Comments on: An average question, just don't be mean.

Question: An average question, just don't be mean.

doozer_ex_machina — Fri, 15 May 2009 03:23:17 -0800

How much tap-temperature water (say 15 C) would you need to add to 1 litre of water to make a mass of water 80 C?

The instructions on my Aeropress say the best temperature say the best temperature for coffee is 80 C. I would imagine a simple average (1*100 + x*15 = 1 * 80 +x *80 => x~.3 litres ) of mass and temperature would not be correct considering I would get a different answer if I chose Kelvin, so what is the correct way?

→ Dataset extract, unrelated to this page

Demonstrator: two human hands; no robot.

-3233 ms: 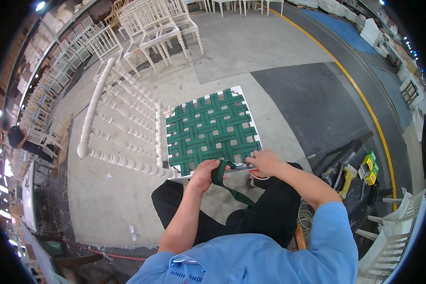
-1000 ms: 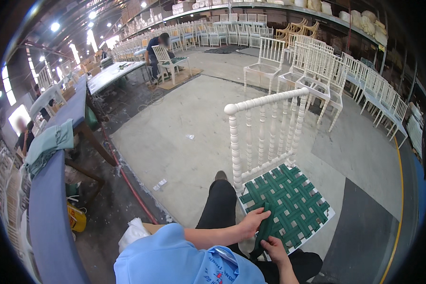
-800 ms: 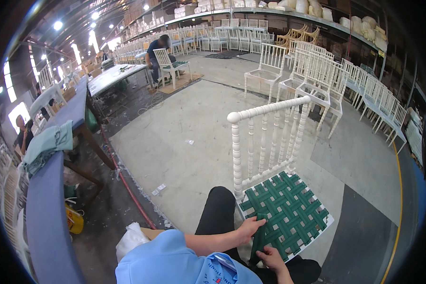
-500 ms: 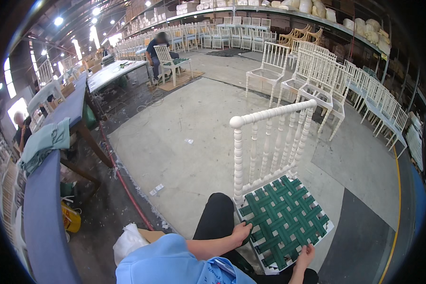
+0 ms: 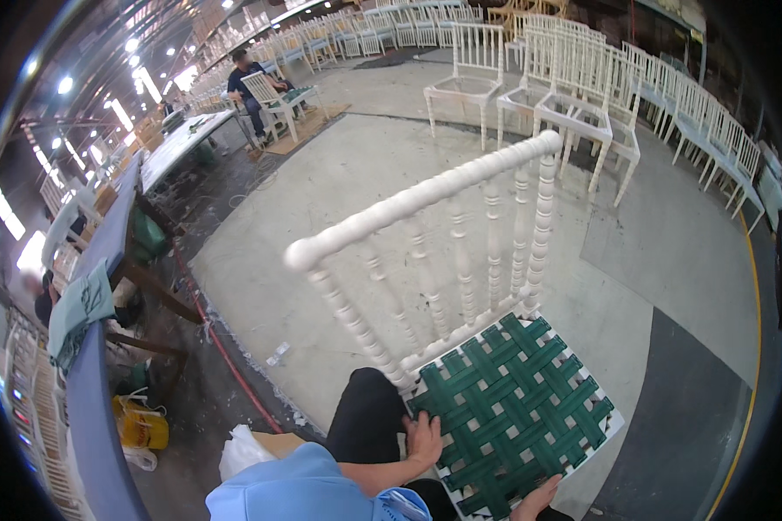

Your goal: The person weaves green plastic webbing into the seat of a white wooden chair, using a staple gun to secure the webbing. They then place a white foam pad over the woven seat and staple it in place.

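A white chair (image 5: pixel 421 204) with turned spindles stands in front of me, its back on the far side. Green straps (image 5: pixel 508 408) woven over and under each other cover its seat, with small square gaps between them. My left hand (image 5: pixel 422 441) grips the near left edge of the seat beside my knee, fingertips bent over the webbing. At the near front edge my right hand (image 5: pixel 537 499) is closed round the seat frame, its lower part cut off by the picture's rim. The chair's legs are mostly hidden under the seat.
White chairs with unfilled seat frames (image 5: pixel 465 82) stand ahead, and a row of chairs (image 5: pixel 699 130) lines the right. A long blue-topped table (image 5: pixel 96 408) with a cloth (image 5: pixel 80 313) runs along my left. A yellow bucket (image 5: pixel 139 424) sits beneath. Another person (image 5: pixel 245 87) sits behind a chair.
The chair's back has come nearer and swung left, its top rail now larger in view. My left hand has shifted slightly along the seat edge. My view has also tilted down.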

What is a good heuristic?

By: zippy

zippy — Fri, 15 May 2009 03:44:16 -0800

You have 1 liter of boiling water at 100 degrees C (373K).
You can add water that is 15 degrees C (288K).
You want the final amount of water to be 80 degrees C (353 K)

You're calculating a weighted average, where the liters are the weight, and the temperature is what's being averaged:

1 * 100C + x * 15C
----------------------- = 80C
1 + x

Solving,

100 + 15x / (1 + x) = 80

100 + 15x = 80 (1+x)
100 = 80 + 80x - 15x
20 = 65x
x = 20/65 liters

Works in Kelvin, too.

1 * 373K + 20/65 * 288K
----------------------------- = 353K = 80C
1 + 20/65

By: le morte de bea arthur

le morte de bea arthur — Fri, 15 May 2009 03:48:44 -0800

I got the same result as Zippy (on preview)

(1 * 100) + (x * 15) = (1 + x) * 80
which reduces to
20 = (x * 65)
or x = .3 litres

My calculation is the same in Kelvin:

(1 * 373) + (x * 288) = (1 + x) * 353
373 + 288x = 353 + 353x
(subtract 353 from both sides, then subtract 288x from both sides)
20 = (x * 65), i.e. the same result...

By: doozer_ex_machina

doozer_ex_machina — Fri, 15 May 2009 04:01:49 -0800

Thanks for the quick response. I feel a bit shamefaced I didn't go to the effort of checking it in Kelvin before stating it would be different :-(

By: RobinFiveWords

RobinFiveWords — Fri, 15 May 2009 16:01:30 -0800

The underlying assumption here is that the temperature scale is linear -- i.e., that the difference between 0 and 50 degrees is "equal" to the difference between 50 degrees and 100 degrees. I think this is true as long as the specific heat of water (the heat energy needed to raise the temperature of a certain mass of water by a certain amount) is relatively constant over the range we're considering.

According to this chart, it seems there's less than 1% deviation in specific heat capacity between the boiling point and whatever the baseline point is (either room temperature or the freezing point). So the scale is effectively linear, and the weighted average calculation is valid.